Instructions to follow: Read the material below. Count the lines containing "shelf" and give that count alone.

Given material:
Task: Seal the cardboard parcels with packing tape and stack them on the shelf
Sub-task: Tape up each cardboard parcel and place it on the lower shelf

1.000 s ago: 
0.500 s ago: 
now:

Expected answer: 2